Task requirements
Each line below from the one containing "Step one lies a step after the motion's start" through the one containing "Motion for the" should be output exactly as it stands, and no other line should appear.

Data provided
========
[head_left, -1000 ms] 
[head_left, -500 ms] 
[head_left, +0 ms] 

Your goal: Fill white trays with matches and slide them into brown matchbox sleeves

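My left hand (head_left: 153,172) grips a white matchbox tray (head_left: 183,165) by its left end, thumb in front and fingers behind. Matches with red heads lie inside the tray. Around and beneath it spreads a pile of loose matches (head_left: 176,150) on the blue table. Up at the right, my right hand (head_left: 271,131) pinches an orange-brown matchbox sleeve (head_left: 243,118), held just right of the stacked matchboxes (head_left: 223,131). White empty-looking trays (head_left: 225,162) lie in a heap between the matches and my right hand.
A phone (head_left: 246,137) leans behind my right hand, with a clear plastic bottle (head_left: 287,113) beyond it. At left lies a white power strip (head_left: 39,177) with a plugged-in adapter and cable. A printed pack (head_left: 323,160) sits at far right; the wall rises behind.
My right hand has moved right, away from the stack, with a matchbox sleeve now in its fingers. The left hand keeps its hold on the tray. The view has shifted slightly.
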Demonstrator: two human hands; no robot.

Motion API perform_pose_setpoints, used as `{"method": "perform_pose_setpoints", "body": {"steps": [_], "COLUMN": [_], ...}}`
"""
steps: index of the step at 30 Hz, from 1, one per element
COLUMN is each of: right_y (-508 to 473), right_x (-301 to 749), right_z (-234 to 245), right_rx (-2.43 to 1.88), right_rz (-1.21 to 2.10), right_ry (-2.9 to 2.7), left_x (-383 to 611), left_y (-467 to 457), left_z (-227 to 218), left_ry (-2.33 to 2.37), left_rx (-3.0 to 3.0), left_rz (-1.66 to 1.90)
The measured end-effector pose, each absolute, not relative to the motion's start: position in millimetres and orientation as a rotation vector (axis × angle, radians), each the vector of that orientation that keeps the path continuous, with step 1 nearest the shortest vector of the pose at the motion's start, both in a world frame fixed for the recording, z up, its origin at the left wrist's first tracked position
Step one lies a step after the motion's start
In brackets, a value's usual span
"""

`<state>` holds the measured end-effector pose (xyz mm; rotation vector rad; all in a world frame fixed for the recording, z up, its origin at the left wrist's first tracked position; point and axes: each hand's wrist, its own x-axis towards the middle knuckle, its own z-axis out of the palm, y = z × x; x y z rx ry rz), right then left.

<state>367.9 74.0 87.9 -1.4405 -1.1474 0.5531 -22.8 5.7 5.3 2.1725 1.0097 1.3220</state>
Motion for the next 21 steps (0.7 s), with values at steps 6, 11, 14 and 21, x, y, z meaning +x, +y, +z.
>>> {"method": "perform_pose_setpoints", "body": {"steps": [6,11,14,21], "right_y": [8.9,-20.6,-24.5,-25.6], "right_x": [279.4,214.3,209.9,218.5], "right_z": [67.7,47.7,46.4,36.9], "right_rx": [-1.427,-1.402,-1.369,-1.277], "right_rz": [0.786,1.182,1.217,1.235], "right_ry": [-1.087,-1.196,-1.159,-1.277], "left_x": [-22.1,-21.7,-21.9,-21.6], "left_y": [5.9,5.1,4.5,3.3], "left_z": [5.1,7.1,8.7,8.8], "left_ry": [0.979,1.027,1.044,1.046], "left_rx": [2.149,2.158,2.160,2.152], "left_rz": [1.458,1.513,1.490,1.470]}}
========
Solved exercise
Step one lies a step after the motion's start
In brackets, a value's usual span
"""

`<state>` holds the measured end-effector pose (xyz mm; rotation vector rad; all in a world frame fixed for the recording, z up, its origin at the left wrist's first tracked position; point and axes: each hand's wrist, its own x-axis towards the middle knuckle, its own z-axis out of the palm, y = z × x; x y z rx ry rz), right then left.

<state>367.9 74.0 87.9 -1.4405 -1.1474 0.5531 -22.8 5.7 5.3 2.1725 1.0097 1.3220</state>
Motion for the next 21 steps (0.7 s), with values at steps 6, 11, 14 and 21, x, y, z meaning +x, +y, +z.

Nothing else remains for this exercise.